The Company may state in the notice of redemption that payment of the redemption price and performance of its obligations with respect to redemption or purchase may be performed by another Person.
At the Company’s request, the Trustee shall give the notice of redemption in the Company’s name and at its expense; provided, that the Company shall have delivered to the Trustee, at least 10 days prior to the Redemption Date, a Company Officers’ Certificate requesting that the Trustee give such notice and attaching a copy of such notice, which shall set forth the information to be stated in such notice as provided in this Article 3. If any condition precedent to a redemption has not been satisfied, the Company will provide written notice to the Trustee not less than two Business Days prior to the Redemption Date that such condition precedent has not been satisfied, that the notice of redemption is rescinded or delayed and that the redemption subject to the satisfaction of such condition precedent shall not occur or shall be delayed (or that such condition precedent is waived and such redemption shall occur or shall be delayed). The Trustee shall promptly send a copy of such notice to the Holders of the Notes.
ARTICLE 4
FORM OF NOTES
4.01. Form of Notes. The Notes and the Trustee’s certificate of authentication thereon are to be substantially in the form attached as Exhibit A hereto, with such changes therein as the officers of the Company executing the Notes (by manual or facsimile signature) may approve, such approval to be conclusively evidenced by their execution thereof. To the extent the terms and conditions of the Notes are not set forth herein, such terms and conditions of the Notes shall be as set forth in the form attached as Exhibit A hereto.
ARTICLE 5
SUPPLEMENTAL INDENTURES
5.01. Supplemental Indentures without Consent of Holders.

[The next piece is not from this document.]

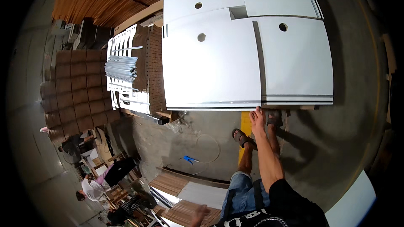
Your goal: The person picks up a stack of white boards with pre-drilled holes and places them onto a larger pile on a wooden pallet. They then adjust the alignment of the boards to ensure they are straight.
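Note:
Large white panels lie in stacks in front of me, several with a round hole through them. My right hand [257,120] is at the near right corner of the front left white panel [210,71], its fingers closed at the edge by the gap. Across that gap lies the front right white panel [299,63]. Dark and silvery strips run along the near edges of both. My left hand [200,215] is low in the picture, away from the panels. It is somewhat blurred, with loosely stretched fingers and nothing visible in it.
Left of the panels stands a stack of perforated boards [153,67] with thin metal strips [122,68] on it. Brown bundles [80,88] are farther left. A blue air gun [190,159] and its hose lie on the floor. Low left, people work beside a board stack [202,194].

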`<state>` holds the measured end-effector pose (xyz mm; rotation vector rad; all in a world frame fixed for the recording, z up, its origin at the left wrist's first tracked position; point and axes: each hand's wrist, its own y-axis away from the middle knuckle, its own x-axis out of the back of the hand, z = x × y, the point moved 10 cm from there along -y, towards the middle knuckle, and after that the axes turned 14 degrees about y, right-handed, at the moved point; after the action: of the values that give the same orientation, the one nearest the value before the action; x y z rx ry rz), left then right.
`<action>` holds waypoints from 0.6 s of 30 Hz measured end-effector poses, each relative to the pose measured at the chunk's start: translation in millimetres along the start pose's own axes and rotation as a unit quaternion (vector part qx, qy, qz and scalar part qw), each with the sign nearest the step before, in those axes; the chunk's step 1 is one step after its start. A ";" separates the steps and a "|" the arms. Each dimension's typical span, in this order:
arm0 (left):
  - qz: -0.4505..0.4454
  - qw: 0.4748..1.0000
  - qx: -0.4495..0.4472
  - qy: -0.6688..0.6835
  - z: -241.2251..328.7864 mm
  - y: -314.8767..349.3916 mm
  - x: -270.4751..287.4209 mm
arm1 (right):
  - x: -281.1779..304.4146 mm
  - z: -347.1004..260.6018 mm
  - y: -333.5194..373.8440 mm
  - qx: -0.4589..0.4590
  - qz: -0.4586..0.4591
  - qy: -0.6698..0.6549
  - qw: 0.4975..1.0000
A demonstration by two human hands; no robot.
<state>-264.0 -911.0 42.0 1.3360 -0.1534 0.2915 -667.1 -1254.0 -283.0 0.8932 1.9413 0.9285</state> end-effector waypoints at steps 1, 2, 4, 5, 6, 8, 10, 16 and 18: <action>0.005 0.999 -0.023 -0.021 16.9 -6.3 -7.6 | 10.5 -3.7 -0.9 0.002 0.006 -0.004 1.000; -0.027 0.997 -0.061 -0.040 40.1 -10.7 -18.5 | 23.5 -7.7 -1.3 0.005 0.021 -0.024 0.999; -0.006 0.999 -0.005 0.038 47.1 -44.3 -30.9 | 46.6 -21.0 6.8 0.007 0.016 -0.031 0.999; -0.043 0.995 -0.054 0.076 60.6 -66.0 -38.6 | 50.2 -28.3 15.6 0.005 0.012 -0.027 1.000; -0.028 0.991 -0.035 0.128 72.2 -98.6 -50.4 | 67.2 -34.9 15.7 0.014 0.015 -0.019 1.000; -0.122 0.958 -0.086 0.245 98.5 -179.7 -76.0 | 94.9 -49.9 20.1 0.038 0.008 -0.003 0.999; -0.145 0.954 -0.109 0.237 133.8 -259.3 -86.7 | 104.4 -53.3 25.6 0.030 -0.003 0.006 1.000; -0.049 0.873 -0.031 0.485 224.6 -306.1 -213.5 | 209.1 -103.0 50.4 0.042 0.058 0.020 0.997; -0.026 0.882 -0.027 0.469 197.2 -317.5 -230.6 | 251.2 -115.0 54.1 0.046 0.070 0.014 0.996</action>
<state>-379.1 -1195.0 -272.5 1.0161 0.6858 0.8488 -863.4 -1052.3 -276.4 1.0867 1.9785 0.9424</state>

Solely with respect to the Notes, and not for the purposes of any other Securities, Section 9.1 of the Base Indenture shall be amended to (i) delete the word “or” at the end of clause (12) thereof, (ii) replace the period at the end of clause (13) thereof with “; or” and (iii) add a new clause (14) immediately after clause (13), which shall read as follows:
(14) to implement in accordance with the terms of this Indenture and any supplemental indenture any Three-Month Term SOFR Conventions or any Benchmark Transition provisions after a Benchmark Transition Event and its related Benchmark Replacement Date have occurred (or in anticipation thereof).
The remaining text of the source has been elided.